Below are some lines of data. Return all of them as they are.

═══ SUPPLIED INFORMATION

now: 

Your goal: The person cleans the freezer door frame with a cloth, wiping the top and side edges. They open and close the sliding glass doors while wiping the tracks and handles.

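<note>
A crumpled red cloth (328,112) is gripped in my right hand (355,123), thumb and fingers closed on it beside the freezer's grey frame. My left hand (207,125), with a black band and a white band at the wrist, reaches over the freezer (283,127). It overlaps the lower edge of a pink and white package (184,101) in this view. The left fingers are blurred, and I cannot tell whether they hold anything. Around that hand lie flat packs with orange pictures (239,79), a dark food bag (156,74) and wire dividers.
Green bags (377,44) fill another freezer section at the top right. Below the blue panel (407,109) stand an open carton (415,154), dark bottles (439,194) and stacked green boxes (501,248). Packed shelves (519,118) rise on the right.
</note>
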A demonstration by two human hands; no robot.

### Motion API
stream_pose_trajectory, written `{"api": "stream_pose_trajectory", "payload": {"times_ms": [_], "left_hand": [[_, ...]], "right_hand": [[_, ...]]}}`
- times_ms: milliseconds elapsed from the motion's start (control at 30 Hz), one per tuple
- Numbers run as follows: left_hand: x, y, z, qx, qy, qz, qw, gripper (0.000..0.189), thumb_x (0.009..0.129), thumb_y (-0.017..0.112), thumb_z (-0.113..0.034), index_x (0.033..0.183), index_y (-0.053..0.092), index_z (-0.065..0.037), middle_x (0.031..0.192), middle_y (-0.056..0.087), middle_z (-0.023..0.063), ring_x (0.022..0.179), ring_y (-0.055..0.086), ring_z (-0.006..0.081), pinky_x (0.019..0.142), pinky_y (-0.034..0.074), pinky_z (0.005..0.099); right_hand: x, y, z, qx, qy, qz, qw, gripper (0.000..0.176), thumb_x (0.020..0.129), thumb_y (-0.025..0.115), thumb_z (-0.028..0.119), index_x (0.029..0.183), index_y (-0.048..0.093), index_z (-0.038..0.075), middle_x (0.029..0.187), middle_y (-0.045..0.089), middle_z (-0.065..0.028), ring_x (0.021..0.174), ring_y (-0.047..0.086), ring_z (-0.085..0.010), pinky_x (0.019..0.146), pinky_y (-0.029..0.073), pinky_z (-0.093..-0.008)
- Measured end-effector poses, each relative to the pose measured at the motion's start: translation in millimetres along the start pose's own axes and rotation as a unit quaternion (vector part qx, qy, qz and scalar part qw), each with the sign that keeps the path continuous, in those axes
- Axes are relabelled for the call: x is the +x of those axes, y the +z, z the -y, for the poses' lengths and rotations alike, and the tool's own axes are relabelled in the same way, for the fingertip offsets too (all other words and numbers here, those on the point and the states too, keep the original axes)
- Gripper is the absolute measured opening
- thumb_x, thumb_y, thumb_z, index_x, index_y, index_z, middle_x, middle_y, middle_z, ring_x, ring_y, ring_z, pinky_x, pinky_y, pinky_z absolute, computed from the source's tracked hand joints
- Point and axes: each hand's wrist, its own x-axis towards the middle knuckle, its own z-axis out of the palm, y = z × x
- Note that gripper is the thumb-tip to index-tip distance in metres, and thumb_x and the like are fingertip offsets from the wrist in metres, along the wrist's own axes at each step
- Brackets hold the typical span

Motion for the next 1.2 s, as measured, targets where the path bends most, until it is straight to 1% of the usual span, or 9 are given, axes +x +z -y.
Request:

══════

_REPLY TO THE TASK_
now: 

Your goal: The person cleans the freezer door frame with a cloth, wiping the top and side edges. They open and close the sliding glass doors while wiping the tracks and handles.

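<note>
A crumpled red cloth (328,112) is gripped in my right hand (355,123), thumb and fingers closed on it beside the freezer's grey frame. My left hand (207,125), with a black band and a white band at the wrist, reaches over the freezer (283,127). It overlaps the lower edge of a pink and white package (184,101) in this view. The left fingers are blurred, and I cannot tell whether they hold anything. Around that hand lie flat packs with orange pictures (239,79), a dark food bag (156,74) and wire dividers.
Green bags (377,44) fill another freezer section at the top right. Below the blue panel (407,109) stand an open carton (415,154), dark bottles (439,194) and stacked green boxes (501,248). Packed shelves (519,118) rise on the right.
</note>
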A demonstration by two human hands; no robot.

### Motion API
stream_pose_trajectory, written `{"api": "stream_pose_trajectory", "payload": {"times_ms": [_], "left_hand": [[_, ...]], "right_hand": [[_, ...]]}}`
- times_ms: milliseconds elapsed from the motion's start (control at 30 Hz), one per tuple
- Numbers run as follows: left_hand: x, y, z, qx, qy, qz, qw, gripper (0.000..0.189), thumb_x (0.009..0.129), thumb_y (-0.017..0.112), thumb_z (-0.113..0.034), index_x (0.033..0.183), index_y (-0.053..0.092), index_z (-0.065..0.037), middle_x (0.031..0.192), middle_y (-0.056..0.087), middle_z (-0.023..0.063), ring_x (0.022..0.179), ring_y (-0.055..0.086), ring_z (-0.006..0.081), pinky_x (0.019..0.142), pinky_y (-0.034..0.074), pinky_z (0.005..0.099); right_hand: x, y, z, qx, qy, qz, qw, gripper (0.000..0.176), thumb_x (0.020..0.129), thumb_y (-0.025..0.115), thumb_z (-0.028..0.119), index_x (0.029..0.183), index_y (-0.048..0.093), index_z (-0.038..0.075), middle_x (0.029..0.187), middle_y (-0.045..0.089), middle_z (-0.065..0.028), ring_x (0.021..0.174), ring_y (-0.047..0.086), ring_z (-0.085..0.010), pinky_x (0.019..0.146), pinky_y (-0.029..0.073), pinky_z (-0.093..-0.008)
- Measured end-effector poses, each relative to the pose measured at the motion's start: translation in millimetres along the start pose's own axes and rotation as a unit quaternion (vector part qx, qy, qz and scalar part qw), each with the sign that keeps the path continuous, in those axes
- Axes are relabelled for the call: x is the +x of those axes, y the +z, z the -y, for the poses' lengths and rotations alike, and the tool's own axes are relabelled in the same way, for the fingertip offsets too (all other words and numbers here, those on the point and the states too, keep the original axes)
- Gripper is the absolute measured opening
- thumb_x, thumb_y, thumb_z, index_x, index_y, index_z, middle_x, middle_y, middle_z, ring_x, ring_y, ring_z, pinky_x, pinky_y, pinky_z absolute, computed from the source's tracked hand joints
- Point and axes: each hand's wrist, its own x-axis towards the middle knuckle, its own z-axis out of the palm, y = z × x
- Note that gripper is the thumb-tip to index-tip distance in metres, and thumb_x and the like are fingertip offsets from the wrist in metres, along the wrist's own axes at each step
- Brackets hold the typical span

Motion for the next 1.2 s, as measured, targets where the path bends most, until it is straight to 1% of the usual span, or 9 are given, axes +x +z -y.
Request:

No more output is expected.